Despite the assurances from Beijing, however, Urumqi remains on edge less than two weeks before the 60th anniversary celebration of China’s communist regime. The region’s main ethnic groups, Han Chinese and Uighurs (Turkic-speaking Muslims) are locked in a cycle of violence in this enclave of more than 2.3 million people near China’s western border.
Hundreds of soldiers with automatic rifles and riot shields are stationed on street corners. Pickups zoom through the streets blaring propaganda from loudspeakers, exalting the government and demanding cooperation.
Urumqi (pronounced urum-CHEE) is supposed to be a testament to China’s unstoppable progress, the ability to take an ancient trading post of more than a dozen ethnic communities and erect over them a modern city of glittering towers dedicated to commerce and tourism.
Beneath the large red banners that blanket the city with slogans such as “Ethnic unity is a blessing and ethnic separatism is a curse,” though, relations between Uighurs and Hans are in tatters.
“It’s a mess here,” said Su Xiaomei, a Han woman who owns a small restaurant in central Urumqi. “Many Uighurs used to come to my restaurant, and I felt fine about that, but now I feel angry when I see them. … We try to stay as far away from them as possible.”
Uighurs complain that a police crackdown is targeting them with detention sweeps and intimidation.
“The police and military have arrested many Uighurs, especially young men with beards,” said a Uighur man named Qassim, a community elder who like all Uighurs interviewed for this story asked that only his first name be used because he fears police retaliation. “The local officials have told us not to talk with outsiders; they say if we do, we will be arrested.”
A Uighur protest in July, sparked by reports of Hans killing Uighurs in a southern province, grew into a standoff with police and then a rampage that left the bodies of innocent Han civilians slumped and pouring blood in the streets.
Mobs of Hans responded with clubs and knives, hunting down any Uighurs they could find. Earlier this month, rumors spread that Uighurs were stabbing Hans with hypodermic needles; more protests broke out and the city’s Communist Party chief and the region’s police director were fired.
On a hillside overlooking the high-rises and hotels of Urumqi, a Uighur man named Talip sat recently in a neighborhood of crumbling houses and wept as he talked about Han police brutality. He said the police dragged him from his home to a local station, where a Han officer assaulted him and demanded that he confess to taking part in the riots.
After several rounds of being punched and kicked as he denied participating in the bloodshed, Talip said, he signed and put his thumbprint on a statement for police files.
“I could hear other Uighurs screaming in the next room; they were getting beaten, too,” said Talip, a beefy man in his late 20s whose lips trembled so hard during parts of the interview that he could barely speak. “They treated us like garbage. Of course we are angry. … Of course it’s affected our relationship with Han Chinese people.”

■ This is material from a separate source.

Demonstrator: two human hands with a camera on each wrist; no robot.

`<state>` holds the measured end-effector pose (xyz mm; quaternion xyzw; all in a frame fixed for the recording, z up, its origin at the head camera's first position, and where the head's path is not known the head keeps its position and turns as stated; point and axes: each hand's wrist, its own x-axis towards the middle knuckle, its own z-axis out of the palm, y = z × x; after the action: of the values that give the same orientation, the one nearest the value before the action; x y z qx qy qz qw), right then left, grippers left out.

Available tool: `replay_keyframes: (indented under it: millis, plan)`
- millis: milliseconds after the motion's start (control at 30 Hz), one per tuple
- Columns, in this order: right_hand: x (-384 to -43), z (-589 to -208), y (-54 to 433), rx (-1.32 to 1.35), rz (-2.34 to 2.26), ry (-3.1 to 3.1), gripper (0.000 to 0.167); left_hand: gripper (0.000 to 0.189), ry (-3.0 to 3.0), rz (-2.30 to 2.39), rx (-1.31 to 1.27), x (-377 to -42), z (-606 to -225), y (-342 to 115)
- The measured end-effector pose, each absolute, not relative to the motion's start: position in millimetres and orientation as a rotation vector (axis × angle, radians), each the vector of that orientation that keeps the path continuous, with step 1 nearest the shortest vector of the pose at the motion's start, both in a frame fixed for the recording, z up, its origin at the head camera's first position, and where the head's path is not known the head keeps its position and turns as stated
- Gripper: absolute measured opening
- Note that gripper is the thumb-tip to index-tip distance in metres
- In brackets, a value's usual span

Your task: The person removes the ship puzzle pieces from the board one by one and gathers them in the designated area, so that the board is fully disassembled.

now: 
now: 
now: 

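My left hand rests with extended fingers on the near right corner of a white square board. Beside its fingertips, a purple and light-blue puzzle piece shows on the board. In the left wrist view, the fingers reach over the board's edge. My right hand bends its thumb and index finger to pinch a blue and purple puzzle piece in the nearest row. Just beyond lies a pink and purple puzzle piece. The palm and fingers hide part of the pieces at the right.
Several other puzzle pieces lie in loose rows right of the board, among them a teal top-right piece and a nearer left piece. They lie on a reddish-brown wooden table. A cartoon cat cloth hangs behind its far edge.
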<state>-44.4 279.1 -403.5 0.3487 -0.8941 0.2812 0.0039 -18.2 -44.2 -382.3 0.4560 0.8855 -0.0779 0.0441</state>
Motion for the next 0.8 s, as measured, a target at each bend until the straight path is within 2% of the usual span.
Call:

Another Uighur man who was in custody the same evening confirmed Talip’s account. The man also said that he was roughed up for hours before he was forced to sign a piece of paper.
Local police and political officials didn’t respond to multiple requests for interviews.
Chinese officials are trying to manage the situation with a combination of strict control and a propaganda push that blames ethnic rivalry on interference by Uighurs who live in the West.
Residents who have Internet access can pull up Web pages about local tourism and the harmonious Urumqi’s promising financial outlook, but access to outside sites that could bring nongovernment-approved material has been shut down. Cell phone users are unable to send text messages, and all international communications are blocked.
Locals can call other parts of China, but the calls are monitored, and any suspicious conversations may result in a visit by the police.
A Chinese police official, his uniform neatly pressed, walked out of a conference room with ornate chandeliers and flashing cameras and paused a moment last week to answer a question about ethnic tensions in his city.
“Relationships between different ethnicities here have always been good,” Huang Yabo, the director of the regional criminal investigation unit, said as he waited for the elevator. “There’s no problem between different ethnicities.”